Re: " f^ [n](x) = exp( n/ phi' (x) D ) o x "
- From: "G. A. Edgar" <edgar@xxxxxxxxxxxxxxxxxxxxxxxxxxx>
- Date: Thu, 04 May 2006 15:51:39 -0400
In article <1146765273.121843.263350@xxxxxxxxxxxxxxxxxxxxxxxxxxxx>,
<"alainverghote@xxxxxxxx"> wrote:
Dear Edgar ,
an other writing seems to be :
sum( k from 0 to infinity 1/ k! * { n / phi '(x) * d/dx } ^ k ) o
x .
What is that x on the end. A function?
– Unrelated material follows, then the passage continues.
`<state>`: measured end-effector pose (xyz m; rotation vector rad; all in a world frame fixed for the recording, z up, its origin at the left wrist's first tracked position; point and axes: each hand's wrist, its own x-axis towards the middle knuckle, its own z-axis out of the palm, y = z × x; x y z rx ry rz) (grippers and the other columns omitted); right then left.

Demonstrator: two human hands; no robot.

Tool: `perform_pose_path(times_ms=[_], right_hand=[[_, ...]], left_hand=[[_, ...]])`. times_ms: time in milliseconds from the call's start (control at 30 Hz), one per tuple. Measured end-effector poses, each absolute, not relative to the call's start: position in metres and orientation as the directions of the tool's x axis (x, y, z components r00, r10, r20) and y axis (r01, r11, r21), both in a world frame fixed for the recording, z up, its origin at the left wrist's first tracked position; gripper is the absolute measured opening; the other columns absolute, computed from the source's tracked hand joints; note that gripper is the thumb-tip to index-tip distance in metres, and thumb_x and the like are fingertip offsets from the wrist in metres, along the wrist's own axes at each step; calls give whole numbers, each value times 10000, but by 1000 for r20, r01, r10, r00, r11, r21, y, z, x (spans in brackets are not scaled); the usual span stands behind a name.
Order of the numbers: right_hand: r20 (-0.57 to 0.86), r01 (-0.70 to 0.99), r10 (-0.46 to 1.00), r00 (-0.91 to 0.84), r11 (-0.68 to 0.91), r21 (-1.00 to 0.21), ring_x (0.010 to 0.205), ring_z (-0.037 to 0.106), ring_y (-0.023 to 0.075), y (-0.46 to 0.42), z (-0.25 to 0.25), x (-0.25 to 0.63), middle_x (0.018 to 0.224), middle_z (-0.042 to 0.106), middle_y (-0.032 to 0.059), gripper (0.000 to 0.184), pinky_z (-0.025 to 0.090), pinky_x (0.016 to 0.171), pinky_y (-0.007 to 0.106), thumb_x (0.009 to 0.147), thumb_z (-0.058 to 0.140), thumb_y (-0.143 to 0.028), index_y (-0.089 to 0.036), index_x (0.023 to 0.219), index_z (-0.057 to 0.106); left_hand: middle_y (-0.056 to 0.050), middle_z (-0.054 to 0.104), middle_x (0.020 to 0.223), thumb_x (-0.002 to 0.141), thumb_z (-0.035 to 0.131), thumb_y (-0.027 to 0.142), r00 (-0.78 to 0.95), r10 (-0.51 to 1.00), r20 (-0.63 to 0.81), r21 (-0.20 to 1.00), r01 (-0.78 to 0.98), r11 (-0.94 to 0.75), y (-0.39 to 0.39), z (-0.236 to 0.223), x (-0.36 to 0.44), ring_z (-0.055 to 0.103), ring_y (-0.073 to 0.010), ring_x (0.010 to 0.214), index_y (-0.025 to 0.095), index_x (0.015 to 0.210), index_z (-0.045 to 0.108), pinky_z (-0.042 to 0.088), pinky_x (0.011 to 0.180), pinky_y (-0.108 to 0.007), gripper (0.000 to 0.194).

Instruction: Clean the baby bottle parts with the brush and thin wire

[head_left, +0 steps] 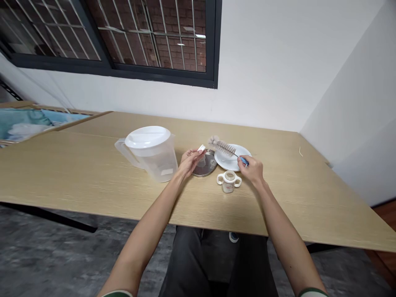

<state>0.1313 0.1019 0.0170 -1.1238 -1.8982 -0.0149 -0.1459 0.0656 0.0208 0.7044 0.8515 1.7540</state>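
Observation:
My left hand point(189, 161) is closed on a small white plastic piece point(201, 147), its exact kind too small to make out. It hovers at the left edge of a round metal tray point(202, 174), on which small translucent pieces lie. My right hand point(253, 168) grips the blue handle of a bottle brush point(223, 145), whose pale bristles point left over a white plate point(248, 151). A thin wire-like tool lies across the plate. Just in front of the plate, a small baby bottle point(229, 181) with two side handles stands upright, its top uncovered.
A translucent pitcher point(154, 159) with a white lid stands left of my left hand. At the far left is a bin point(49, 128) holding bluish and white bags. A thin pale strip point(300, 152) lies on the wooden table point(309, 185) at right. Behind are a wall and barred window.

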Motion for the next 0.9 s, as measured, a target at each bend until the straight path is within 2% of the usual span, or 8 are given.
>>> perform_pose_path(times_ms=[100,167,367,500,600,733,900], right_hand=[[706,654,685,-179,619,-435,718,698,183,102,18,131,855,783,56,342,464,657,274,911,525,-436,-198,944,769],[698,614,689,-196,641,-460,685,686,171,101,18,132,862,785,50,342,467,641,270,908,532,-443,-198,941,769],[626,602,725,-286,645,-472,729,696,174,99,18,131,927,790,43,328,482,674,268,924,527,-430,-216,963,771],[617,661,749,-241,592,-461,809,712,203,99,20,131,948,791,57,350,486,716,283,925,513,-444,-219,992,773],[625,675,757,-192,564,-476,771,704,200,98,21,132,913,789,58,356,479,697,285,917,516,-449,-214,989,774],[636,642,747,-196,588,-492,708,686,185,96,23,131,866,782,51,365,469,673,282,917,517,-456,-204,973,774],[626,617,723,-293,643,-454,787,709,187,96,23,131,927,789,49,340,477,703,270,924,518,-433,-212,962,774]], left_hand=[[-63,773,958,613,909,153,-292,952,95,834,-498,-236,68,19,-147,737,-149,867,162,1050,663,566,867,-250,501],[-72,770,994,611,927,213,-273,953,133,851,-462,-251,70,17,-147,721,-141,886,161,1112,682,545,871,-238,560],[-87,760,1008,564,954,303,-210,962,172,884,-397,-245,70,11,-147,697,-169,951,141,1042,719,496,906,-253,557],[-102,747,1075,565,946,282,-187,968,169,901,-368,-228,67,12,-146,687,-190,1004,146,1102,703,490,948,-286,605],[-100,741,1089,562,942,238,-199,966,163,905,-360,-227,66,15,-144,681,-190,1024,151,1100,695,483,979,-301,598],[-108,740,1086,564,942,236,-204,968,144,920,-333,-207,65,16,-144,684,-191,1000,139,1111,689,489,953,-300,610],[-111,747,1048,559,948,304,-210,968,141,931,-305,-201,64,16,-145,689,-197,957,123,1075,698,507,901,-293,602]])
A variable?
If it is a variable, how do you compose with it?
Should the ending be " ... ^k)(x) " and not " ... ^k) o x " ??
I've tried the formula
exp( n/ phi' (x) D ) o x with a very simple
case f(x) = a*x +b , phi(x) =ln(x +b/(a-1)) / ln(a)
1 / phi'(x) = (x + b/(a -1) )*ln(a) .
I believe you 're right saying :
" a feeling it is a version
of the formula exp(aD)(g)(x) = g(x+a) which is a symbolic
way of writing the Taylor series. "
Amitiés , Alain
--
G. A. Edgar http://www.math.ohio-state.edu/~edgar/
.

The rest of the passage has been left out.